- _WHAT YOU NEED TO DO_
Extract all of the data and reproduce it precisely.

- _AVAILABLE DATA_
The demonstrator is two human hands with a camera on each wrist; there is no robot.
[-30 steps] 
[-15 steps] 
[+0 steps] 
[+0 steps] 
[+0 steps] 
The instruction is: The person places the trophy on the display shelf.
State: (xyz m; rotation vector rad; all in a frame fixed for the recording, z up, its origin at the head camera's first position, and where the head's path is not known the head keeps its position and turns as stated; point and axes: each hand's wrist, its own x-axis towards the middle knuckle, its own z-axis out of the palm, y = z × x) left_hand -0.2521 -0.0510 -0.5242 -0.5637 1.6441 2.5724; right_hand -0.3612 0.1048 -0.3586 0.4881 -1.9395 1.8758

- _EXERCISE ANSWER_
The demonstrator is two human hands with a camera on each wrist; there is no robot.
[-30 steps] 
[-15 steps] 
[+0 steps] 
[+0 steps] 
[+0 steps] 
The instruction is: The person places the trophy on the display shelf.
State: (xyz m; rotation vector rad; all in a frame fixed for the recording, z up, its origin at the head camera's first position, and where the head's path is not known the head keeps its position and turns as stated; point and axes: each hand's wrist, its own x-axis towards the middle knuckle, its own z-axis out of the palm, y = z × x) left_hand -0.2521 -0.0510 -0.5242 -0.5637 1.6441 2.5724; right_hand -0.3612 0.1048 -0.3586 0.4881 -1.9395 1.8758

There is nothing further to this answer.